They were now floating aimlessly in space, not having any means of moving save as the wind might chance to cause the seaplane to drift, much after the manner of an old-time balloon.
“Can you make the repairs, Frank, or do we have to hang out the white flag of surrender?” called Billy, in an agony of fear lest their wonderful tryout cruise be fated to come to such an ignoble finish.
“There’s nothing terrible the matter,” came the reassuring reply from the pilot, still working with feverish haste at the motors. “I think I can get things working again in a hurry.”
“Oh! you make me happy by saying that, Frank,” Billy told him. “I was beginning to think I could see the inside of a German dungeon, or a firing squad standing me up against a blank wall. I hope it doesn’t take long, Frank. There, they start their plagued old anti-aircraft guns again!”

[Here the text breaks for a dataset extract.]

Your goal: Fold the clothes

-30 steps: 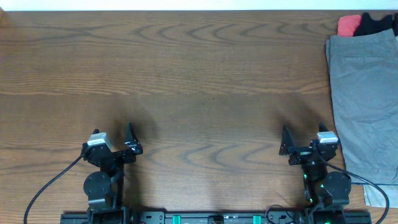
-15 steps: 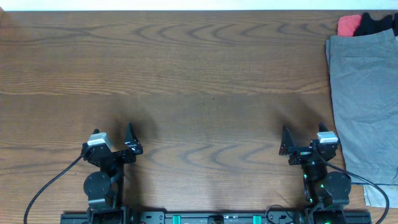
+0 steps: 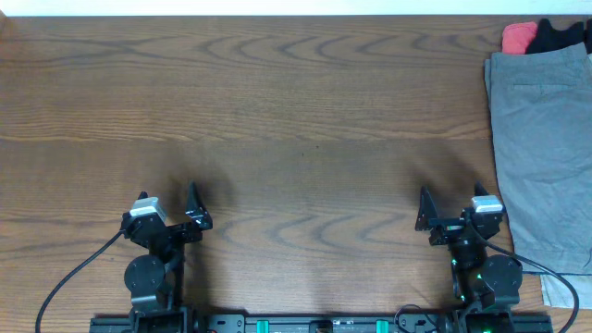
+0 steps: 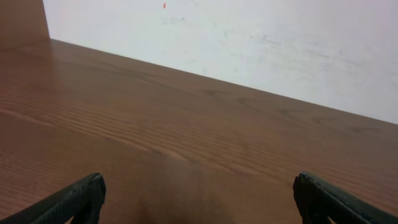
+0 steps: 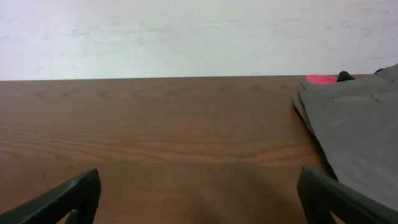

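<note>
Grey shorts (image 3: 541, 157) are laid near-to-far, rightward of the nearer right end effector (image 3: 425, 213), released and empty; left end effector (image 3: 194, 211) likewise released.

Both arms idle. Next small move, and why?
Likely reach the right gripper forward and rightward toward the grey shorts: they lie flat at the right edge of the table, just beside that arm. Both grippers are open and empty, and the left gripper sits far from any clothing.

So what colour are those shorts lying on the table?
The shorts are plain grey-khaki, with no pattern. The overhead view shows them best.
</note>
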Motion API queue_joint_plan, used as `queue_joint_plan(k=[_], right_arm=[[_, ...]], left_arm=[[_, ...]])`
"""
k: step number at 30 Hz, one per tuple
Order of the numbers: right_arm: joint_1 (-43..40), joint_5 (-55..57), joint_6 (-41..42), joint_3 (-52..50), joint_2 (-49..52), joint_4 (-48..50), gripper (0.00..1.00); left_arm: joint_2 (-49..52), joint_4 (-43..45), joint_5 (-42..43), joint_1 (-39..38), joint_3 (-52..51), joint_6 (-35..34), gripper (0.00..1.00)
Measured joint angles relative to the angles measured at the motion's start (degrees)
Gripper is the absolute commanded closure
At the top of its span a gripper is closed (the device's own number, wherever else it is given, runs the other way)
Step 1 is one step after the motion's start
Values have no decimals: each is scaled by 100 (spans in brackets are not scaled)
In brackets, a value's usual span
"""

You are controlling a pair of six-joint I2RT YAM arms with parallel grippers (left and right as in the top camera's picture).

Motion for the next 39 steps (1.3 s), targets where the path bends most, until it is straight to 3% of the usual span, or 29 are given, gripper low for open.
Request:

Indeed, the first heavy crash of breaking shrapnel not far from the stationary seaplane proved that Billy’s remark bore the stamp of truth. They had rushed down with such impetus that before the buoyancy devices could accomplish the purposes for which they were intended, the seaplane had once more dropped within range of the elevated guns below.
Now having a stationary target to aim at instead of one that was making something like sixty, seventy, or perhaps fully five score miles an hour, the experienced gunners were very apt to send their shells dangerously close, so that at any second, fragments from one, as it burst, might do terrible damage to either the seaplane’s motors or her daring young pilots.

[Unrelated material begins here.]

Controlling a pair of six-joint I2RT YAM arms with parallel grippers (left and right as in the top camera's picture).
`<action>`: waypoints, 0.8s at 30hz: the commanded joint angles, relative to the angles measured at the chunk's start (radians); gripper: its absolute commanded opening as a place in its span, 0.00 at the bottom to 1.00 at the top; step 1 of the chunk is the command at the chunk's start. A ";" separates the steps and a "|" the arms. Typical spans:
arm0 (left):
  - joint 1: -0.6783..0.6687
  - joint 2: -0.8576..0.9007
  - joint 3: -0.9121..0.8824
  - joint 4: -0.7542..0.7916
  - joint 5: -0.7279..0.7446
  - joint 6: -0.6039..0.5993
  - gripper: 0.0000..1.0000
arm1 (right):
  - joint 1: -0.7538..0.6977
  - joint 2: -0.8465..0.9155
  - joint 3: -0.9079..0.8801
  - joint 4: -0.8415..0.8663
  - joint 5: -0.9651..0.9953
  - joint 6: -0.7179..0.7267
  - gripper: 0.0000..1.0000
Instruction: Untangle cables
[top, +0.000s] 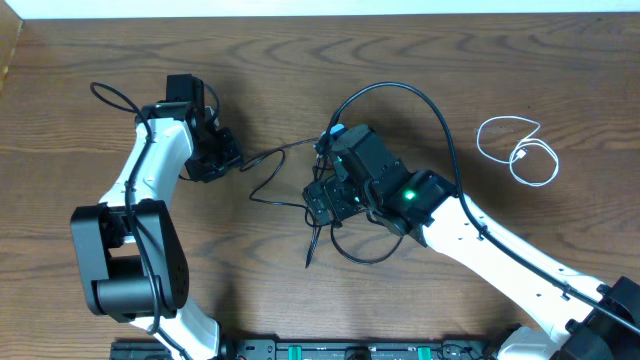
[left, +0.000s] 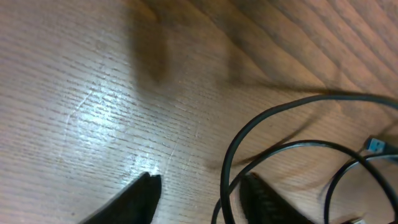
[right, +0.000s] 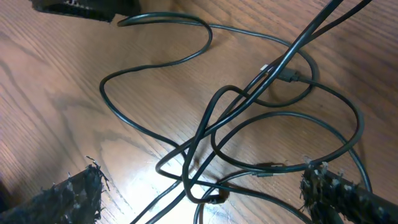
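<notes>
Left of the tangle of black cables (right: 188, 149), the left gripper (left: 199, 190) stands partly open, one strand loose between its fingers. Over the tangle, the right gripper (right: 205, 186) is spread wide and grips nothing. Well right of the tangle, the white cable (top: 520, 150) lies separate. The black strands are crossed, so most of the work appears left.

- Your table (top: 300, 80) was brown wood grain, smooth, with a bright sheen in places.
- The black cables (right: 189, 180) looked like smooth, slightly glossy rubber or plastic.
- The white cable (top: 521, 155) looked smooth.
- Your right fingers (right: 68, 193) wore rough, frayed black padding.
- The arm shells (top: 500, 240) looked like smooth white plastic.
</notes>
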 joint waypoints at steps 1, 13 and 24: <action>0.000 -0.003 -0.010 -0.002 -0.006 -0.008 0.63 | 0.004 0.001 0.009 -0.003 0.014 -0.009 0.99; 0.000 -0.003 -0.010 0.029 -0.006 -0.009 0.75 | 0.004 0.001 0.009 -0.003 0.014 -0.009 0.99; 0.000 -0.003 -0.010 0.035 -0.006 -0.008 0.76 | 0.004 0.001 0.009 -0.003 0.014 -0.009 0.99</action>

Oh! if Frank could only hurry and repair the motors, Billy was saying over and over again to himself as he clung there and tried to keep count of the numerous sudden puffs of gray or white smoke, indicating the breaking of the shrapnel shells around them.

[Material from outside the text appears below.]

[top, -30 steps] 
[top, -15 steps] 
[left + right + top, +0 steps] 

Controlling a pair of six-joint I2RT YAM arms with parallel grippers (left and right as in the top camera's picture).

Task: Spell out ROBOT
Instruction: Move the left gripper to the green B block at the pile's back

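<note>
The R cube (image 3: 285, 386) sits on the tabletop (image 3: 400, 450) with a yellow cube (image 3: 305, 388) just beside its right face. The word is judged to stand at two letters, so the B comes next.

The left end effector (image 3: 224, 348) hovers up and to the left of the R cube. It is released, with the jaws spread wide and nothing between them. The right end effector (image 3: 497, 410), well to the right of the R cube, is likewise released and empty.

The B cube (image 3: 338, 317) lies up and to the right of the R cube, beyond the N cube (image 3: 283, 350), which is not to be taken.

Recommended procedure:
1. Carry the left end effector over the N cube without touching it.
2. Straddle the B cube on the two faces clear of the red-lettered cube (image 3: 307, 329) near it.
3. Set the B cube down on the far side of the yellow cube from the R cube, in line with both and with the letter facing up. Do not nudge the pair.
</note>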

What if one of them, better aimed than the rest, should shatter those buoyant wings that were their sole means of remaining afloat in the upper air! A rush, an agonized sensation of the earth coming up to meet them, and that would be their last realization of what life meant.
Billy would never forget that frightful agony of that minute as long as he lived. A minute—why, it seemed to the shivering boy as though he must have lived almost a whole year while that furious bombardment kept up; Frank coolly tinkered with the motors.
Then Billy heard his chum calling to him; never had words sounded one-half so sweet.